Eliot’s definition of order here appears not to be a unified whole, but instead a meticulous separation into distinct compartments. Yet, despite these efforts, this volume reveals moments where this systematic separation of the professional and personal fails. This breakdown is seen most notably in Eliot’s 8 April 1927 letter to former Criterion publisher Richard Cobden-Sanderson:

‘I must apologise for not answering your kind invitation to the Boat Race, which once again I could not attend. But my father in law had just died, and I was immersed in the business of a kind that you know.’

The curious intermingling of personal feeling and professional correspondence is also evident in his letter to Jack Isaacs on 15 April of that year, where he expresses: ‘I am rather hurt at not hearing from you about Stich, and not getting his pamphlet; but from my previous experience, I suppose I might put this down to your general undependability.’ Here, his joke bites with a certain irritation.

New Spring Coat

The volume’s portrayal of Eliot’s personal and professional life as a frayed, disordered patchwork finds a darkly comical and visceral parallel in his correspondence with Mary Culpin on 3 June 1927.

Culpin: ‘Was your dog ill last week? He evidently bit a large piece out of my new spring coat. I suppose it’s too late now to recover the fragments.’

Eliot: ‘The dog had a nervous crisis last week but I am glad to say he is now quite recovered so that if it was he who ate the piece out of your coat you may be sure that it did him no harm.’

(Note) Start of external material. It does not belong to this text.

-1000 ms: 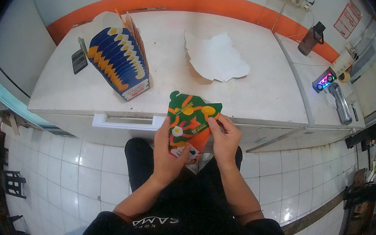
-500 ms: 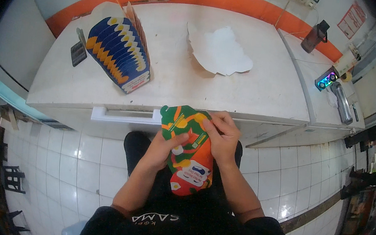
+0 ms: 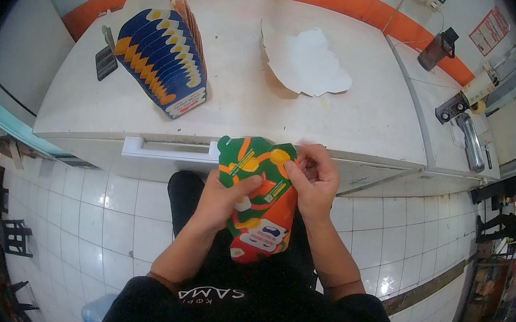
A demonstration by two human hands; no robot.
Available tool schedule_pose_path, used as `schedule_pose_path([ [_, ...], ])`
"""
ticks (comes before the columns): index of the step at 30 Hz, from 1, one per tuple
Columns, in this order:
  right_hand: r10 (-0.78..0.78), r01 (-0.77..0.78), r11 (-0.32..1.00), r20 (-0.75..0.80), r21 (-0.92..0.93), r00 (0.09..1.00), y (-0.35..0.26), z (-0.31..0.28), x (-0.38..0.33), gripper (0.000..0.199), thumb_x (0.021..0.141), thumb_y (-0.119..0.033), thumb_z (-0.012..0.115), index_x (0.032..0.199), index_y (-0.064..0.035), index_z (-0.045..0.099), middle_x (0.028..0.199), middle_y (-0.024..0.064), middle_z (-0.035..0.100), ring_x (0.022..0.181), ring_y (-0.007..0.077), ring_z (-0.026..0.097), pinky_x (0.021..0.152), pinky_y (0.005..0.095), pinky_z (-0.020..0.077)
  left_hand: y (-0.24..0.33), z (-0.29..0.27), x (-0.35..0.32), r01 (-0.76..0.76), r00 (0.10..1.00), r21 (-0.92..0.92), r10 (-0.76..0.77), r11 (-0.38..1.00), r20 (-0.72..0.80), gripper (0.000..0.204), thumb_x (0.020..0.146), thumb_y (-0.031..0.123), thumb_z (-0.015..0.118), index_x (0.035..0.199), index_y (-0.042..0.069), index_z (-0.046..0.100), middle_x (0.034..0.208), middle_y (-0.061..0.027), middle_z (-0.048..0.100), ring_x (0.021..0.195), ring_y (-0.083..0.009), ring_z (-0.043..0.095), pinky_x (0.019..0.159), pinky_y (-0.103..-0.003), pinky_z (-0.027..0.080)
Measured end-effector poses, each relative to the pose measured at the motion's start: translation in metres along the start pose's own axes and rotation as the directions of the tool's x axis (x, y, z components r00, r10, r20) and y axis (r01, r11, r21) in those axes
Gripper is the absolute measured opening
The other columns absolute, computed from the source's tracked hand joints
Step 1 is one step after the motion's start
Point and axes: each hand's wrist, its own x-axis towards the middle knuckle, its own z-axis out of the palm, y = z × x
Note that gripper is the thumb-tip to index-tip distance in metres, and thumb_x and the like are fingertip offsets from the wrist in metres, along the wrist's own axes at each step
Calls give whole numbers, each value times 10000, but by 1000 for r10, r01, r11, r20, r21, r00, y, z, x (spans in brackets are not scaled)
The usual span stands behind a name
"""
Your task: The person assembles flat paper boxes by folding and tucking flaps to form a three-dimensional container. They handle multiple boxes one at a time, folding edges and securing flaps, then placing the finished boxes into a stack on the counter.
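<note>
A green, orange and red printed paper food box [image 3: 270,211] is held over my lap, just in front of the counter edge. My left hand [image 3: 219,202] grips its left side, thumb lying across the printed face and the other fingers hidden behind. At the upper right edge, my right hand [image 3: 317,186] has its thumb on the box and its fingers bent round behind. On the counter to the left stands a stack of nested blue food boxes [image 3: 166,66] with yellow and white patterns. Farther back lies a flat cut-out paper sheet [image 3: 309,66], white side up with a brown part folded under.
A white counter [image 3: 231,114] with a long white handle [image 3: 168,150] is before me. A dark phone-like object [image 3: 106,64] lies behind the blue stack. To the right are a dark bottle [image 3: 437,49], a small black speaker [image 3: 452,107] and a silver stapler-like tool [image 3: 470,142].
My right hand has shifted slightly right and up along the box's edge, its fingers more curled. My left hand keeps its grip. The speaker's coloured lights have gone dark.
</note>
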Motion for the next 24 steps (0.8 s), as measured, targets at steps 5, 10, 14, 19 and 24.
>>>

There is a certain poignancy with which Eliot’s correspondences move from professional obligations to personal intimacies that is worth sitting with. Rather than simply indicating disarray, this resistance to compartmentalisation creates overlaps that are at once chaotic and profoundly necessary. This dissonance appears in a letter to Orlo Williams on 8 March 1926, where he details a week of ‘leisure’, only to add: ‘P.S. Would you care to criticise a few critics together in a review in the June Criterion? I have on hand Authors Dead and Living by F. L. Lucas and Dramatis Personae by Arthur Symons.’ Eliot is here unable to resist turning to matters of his publication, framing the blending of his personal and professional life as strangely indulgent – playful, even. Work and life dance around each other on the page. Far from signalling anguish, these discordances become mutually informing – and even mutually sustaining – for a writer and critic fully absorbed in literary society.

In Eliot’s world, no single facet of life could exist in isolation. He could not (or perhaps simply would not) divide his personal existence from his professional one. Volume 3 weaves his roles as scout, agent and friend into one inextricable whole – if not a conventional one, then a deeply human one.